Fosse was born in Chicago, Illinois, to a Norwegian father and Irish mother, the second youngest of six children.[2] He teamed up with Charles Grass, another young dancer, and began a collaboration under the name The Riff Brothers. They toured theatres throughout the Chicago area. Eventually Fosse was hired for Tough Situation, which toured military and naval bases in the Pacific.
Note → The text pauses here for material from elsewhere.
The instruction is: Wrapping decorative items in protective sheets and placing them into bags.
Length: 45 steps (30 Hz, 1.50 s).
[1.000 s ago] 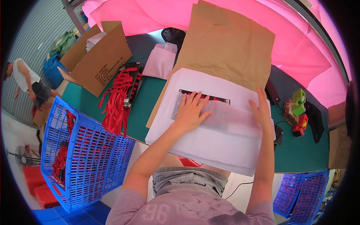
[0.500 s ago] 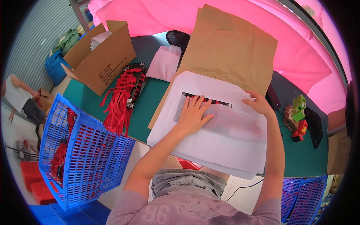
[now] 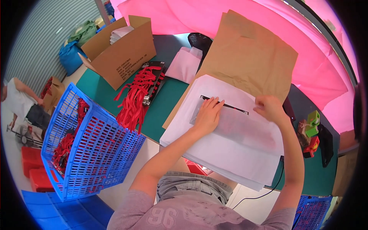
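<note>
A stack of thin white paper (image 3: 226,161) lies before me on the table. Under its see-through top sheet shows a flat bundle of red ribbons (image 3: 245,128), and the bundle's narrow black card (image 3: 226,104) sticks out along the far side. My left hand (image 3: 208,118) lies flat on the bundle with fingers stretched, the tips reaching the card. At the stack's right edge, the fingers of my right hand (image 3: 269,109) are bent together on the thin white sheet; their tips are partly hidden.
Brown wrapping paper (image 3: 257,57) spreads beyond the stack. To the left are carded red ribbons (image 3: 138,96), an open carton (image 3: 126,55) and a blue crate (image 3: 94,149). A green tape dispenser (image 3: 313,122) stands at right. A person (image 3: 25,101) is at far left.
My right hand's fingers have gone from spread to bent together at the paper's edge. My left hand stays on the bundle, its fingers closer together. The whole view has shifted slightly.
</note>
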Tool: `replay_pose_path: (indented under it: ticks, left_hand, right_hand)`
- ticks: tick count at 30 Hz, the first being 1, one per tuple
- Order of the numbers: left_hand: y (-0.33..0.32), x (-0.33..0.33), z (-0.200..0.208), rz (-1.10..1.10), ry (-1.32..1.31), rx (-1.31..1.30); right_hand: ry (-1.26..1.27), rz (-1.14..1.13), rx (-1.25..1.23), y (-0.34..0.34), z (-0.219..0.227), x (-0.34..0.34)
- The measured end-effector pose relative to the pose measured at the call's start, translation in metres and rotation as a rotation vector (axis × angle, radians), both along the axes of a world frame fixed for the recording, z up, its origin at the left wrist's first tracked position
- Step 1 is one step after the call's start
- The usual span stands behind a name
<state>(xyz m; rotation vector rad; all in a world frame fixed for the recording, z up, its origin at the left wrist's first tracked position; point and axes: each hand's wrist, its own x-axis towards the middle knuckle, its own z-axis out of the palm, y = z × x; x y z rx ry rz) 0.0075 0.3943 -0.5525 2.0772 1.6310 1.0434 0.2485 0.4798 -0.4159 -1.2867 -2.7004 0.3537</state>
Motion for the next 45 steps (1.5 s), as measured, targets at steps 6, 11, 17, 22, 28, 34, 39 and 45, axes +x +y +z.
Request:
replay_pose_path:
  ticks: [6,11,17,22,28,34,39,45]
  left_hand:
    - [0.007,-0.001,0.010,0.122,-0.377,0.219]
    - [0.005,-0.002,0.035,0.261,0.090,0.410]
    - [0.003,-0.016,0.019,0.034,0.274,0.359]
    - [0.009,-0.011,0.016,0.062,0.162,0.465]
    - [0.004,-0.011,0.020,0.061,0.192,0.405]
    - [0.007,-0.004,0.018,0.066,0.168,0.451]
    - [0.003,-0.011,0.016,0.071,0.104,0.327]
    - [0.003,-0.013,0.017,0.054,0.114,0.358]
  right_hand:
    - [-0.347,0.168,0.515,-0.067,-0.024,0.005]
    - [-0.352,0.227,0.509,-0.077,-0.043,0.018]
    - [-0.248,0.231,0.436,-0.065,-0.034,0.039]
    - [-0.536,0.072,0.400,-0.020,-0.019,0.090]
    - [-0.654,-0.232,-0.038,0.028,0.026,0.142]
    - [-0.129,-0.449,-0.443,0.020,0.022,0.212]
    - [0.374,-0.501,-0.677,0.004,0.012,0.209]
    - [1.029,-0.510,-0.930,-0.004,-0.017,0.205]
Fosse moved to New York with the ambition of being the next Fred Astaire. His appearance with his first wife and dance partner Mary Ann Niles (1923–1987) in Call Me Mister brought him to the attention of Dean Martin and Jerry Lewis. Fosse and Niles were regular performers on Your Hit Parade during its 1950-51 season, and during this season Martin and Lewis caught their act in New York's Pierre Hotel and scheduled them to appear on the Colgate Comedy Hour. His early screen appearances included Give A Girl A Break, The Affairs of Dobie Gillis and Kiss Me Kate, all released in 1953. A short sequence that he choreographed in the latter (and danced with Carol Haney) brought him to the attention of Broadway producers.[3]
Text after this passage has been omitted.